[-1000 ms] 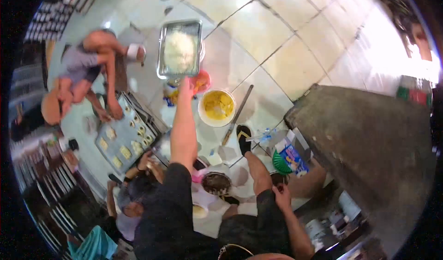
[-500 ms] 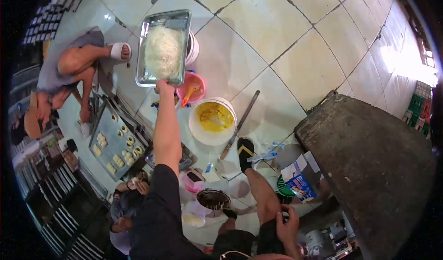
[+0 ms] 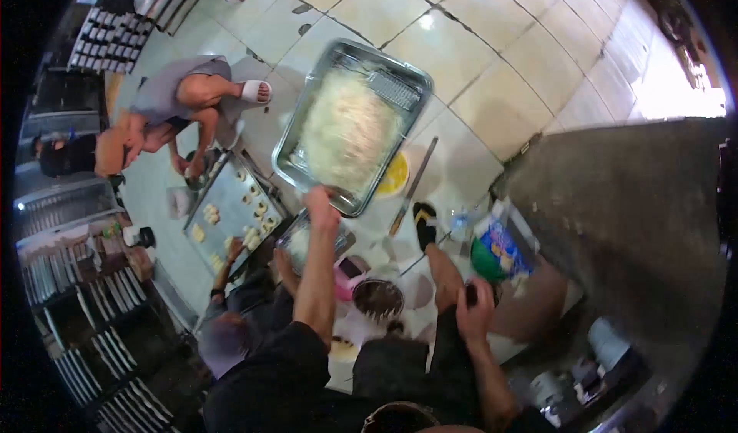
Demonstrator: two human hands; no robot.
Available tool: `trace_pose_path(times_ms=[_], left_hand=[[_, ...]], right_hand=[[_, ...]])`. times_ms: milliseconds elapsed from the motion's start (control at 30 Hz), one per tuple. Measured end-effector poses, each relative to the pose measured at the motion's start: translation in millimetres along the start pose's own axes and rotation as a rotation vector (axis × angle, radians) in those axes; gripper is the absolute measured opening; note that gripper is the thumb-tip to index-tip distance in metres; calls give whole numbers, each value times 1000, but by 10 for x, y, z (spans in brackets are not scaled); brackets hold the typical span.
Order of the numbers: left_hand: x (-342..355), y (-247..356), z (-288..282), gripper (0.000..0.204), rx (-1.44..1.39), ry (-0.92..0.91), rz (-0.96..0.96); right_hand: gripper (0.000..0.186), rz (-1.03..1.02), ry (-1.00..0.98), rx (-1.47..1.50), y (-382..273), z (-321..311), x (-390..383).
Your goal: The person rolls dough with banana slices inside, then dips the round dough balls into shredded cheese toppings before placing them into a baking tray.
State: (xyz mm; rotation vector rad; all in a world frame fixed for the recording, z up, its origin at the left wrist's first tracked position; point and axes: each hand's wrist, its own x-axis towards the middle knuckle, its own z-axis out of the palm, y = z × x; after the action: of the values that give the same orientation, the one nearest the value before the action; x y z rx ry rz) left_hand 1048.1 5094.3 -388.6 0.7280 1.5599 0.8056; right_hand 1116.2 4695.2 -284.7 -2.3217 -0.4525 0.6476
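My left hand [image 3: 321, 204] grips the near rim of a large metal tray [image 3: 292, 165] and holds it up above the floor. The tray is filled with pale shredded food [image 3: 346, 129], and a small metal grater [image 3: 393, 89] lies in its far corner. My right hand [image 3: 475, 311] rests on my right knee, fingers curled around a small dark thing I cannot make out. My right foot in a black sandal [image 3: 423, 225] sits on the tiled floor. A yellow bowl [image 3: 397, 178] peeks out from under the tray.
A person in grey [image 3: 165, 106] crouches at the left by a baking sheet with dough pieces [image 3: 227, 221]. Another person [image 3: 231, 318] sits below it. A dark bowl [image 3: 377, 298], pink container [image 3: 350, 271], long stick [image 3: 413, 187], colourful bag [image 3: 496, 248] and grey counter [image 3: 615, 225] surround me.
The tray has been lifted off the floor and drawn toward me by my left hand, now covering the yellow bowl. My right hand stays at my knee.
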Motion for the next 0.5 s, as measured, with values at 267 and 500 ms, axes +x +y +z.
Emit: trace_pose_path(times_ms=[267,500], left_hand=[[-3335,221,-1879,23,277,-388,115],[-4892,-299,-2770,23,453,-887,-120]], right_hand=[[52,-349,241,-66,-1288,-1032,-1607],[33,-30,255,-35,-796,-2076,-3467]])
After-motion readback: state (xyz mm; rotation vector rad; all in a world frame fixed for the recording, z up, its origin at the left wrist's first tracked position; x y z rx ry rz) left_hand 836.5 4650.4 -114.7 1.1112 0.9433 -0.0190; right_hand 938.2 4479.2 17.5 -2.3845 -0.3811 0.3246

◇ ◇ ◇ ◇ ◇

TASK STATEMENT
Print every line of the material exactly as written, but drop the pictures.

TASK SOLUTION
[-1000 ms] 
[-500 ms] 
[+0 ms] 
Demonstrator: two human hands; no robot.
Available tool: `trace_pose_path(times_ms=[_], left_hand=[[_, ...]], right_hand=[[_, ...]])`. times_ms: milliseconds elapsed from the motion's start (control at 30 Hz), one per tuple. Measured end-effector poses, each relative to the pose measured at the motion's start: translation in millimetres along the start pose's own axes and rotation as a rotation vector (axis × angle, radians) in those axes; gripper is the absolute measured opening; note that gripper is the thumb-tip to index-tip distance in metres; calls give whole numbers, each value times 1000, but by 10 for x, y, z (spans in brackets are not scaled); brackets hold the typical span.
Order of the numbers: left_hand: x (-342..355), y (-247..356), z (-288..282), gripper (0.000..0.204), rx (-1.44..1.39), ry (-0.92..0.91), rz (-0.96..0.96); right_hand: gripper (0.000..0.186), rz (-1.03..1.02), ry (-1.00..0.98), rx (-1.47..1.50), y (-382..273), z (-321..311), x (-390..383).
Your goal: The person rolls dough with banana slices inside, then dips the round dough balls into shredded cheese toppings before placing them into a baking tray.
State: (xyz mm; rotation vector rad; all in a world frame fixed for the recording, z up, its origin at the left wrist's first tracked position; point and axes: each hand's wrist, its own x-axis towards the middle knuckle, its own z-axis out of the palm, y = z × x; after the action: of the values that give the same orientation, the one nearest the value before the action; x y z rx ry rz) left_hand 1048.1 5094.3 -388.6 0.7280 1.5599 0.8056; right_hand 1116.2 4695.2 -284.7 -2.3217 -0.4525 0.6476
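My left hand [image 3: 321, 204] grips the near rim of a large metal tray [image 3: 292, 165] and holds it up above the floor. The tray is filled with pale shredded food [image 3: 346, 129], and a small metal grater [image 3: 393, 89] lies in its far corner. My right hand [image 3: 475, 311] rests on my right knee, fingers curled around a small dark thing I cannot make out. My right foot in a black sandal [image 3: 423, 225] sits on the tiled floor. A yellow bowl [image 3: 397, 178] peeks out from under the tray.
A person in grey [image 3: 165, 106] crouches at the left by a baking sheet with dough pieces [image 3: 227, 221]. Another person [image 3: 231, 318] sits below it. A dark bowl [image 3: 377, 298], pink container [image 3: 350, 271], long stick [image 3: 413, 187], colourful bag [image 3: 496, 248] and grey counter [image 3: 615, 225] surround me.
The tray has been lifted off the floor and drawn toward me by my left hand, now covering the yellow bowl. My right hand stays at my knee.
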Motion for the next 0.5 s, as measured, with values at 267 and 500 ms, axes +x +y +z.
Emit: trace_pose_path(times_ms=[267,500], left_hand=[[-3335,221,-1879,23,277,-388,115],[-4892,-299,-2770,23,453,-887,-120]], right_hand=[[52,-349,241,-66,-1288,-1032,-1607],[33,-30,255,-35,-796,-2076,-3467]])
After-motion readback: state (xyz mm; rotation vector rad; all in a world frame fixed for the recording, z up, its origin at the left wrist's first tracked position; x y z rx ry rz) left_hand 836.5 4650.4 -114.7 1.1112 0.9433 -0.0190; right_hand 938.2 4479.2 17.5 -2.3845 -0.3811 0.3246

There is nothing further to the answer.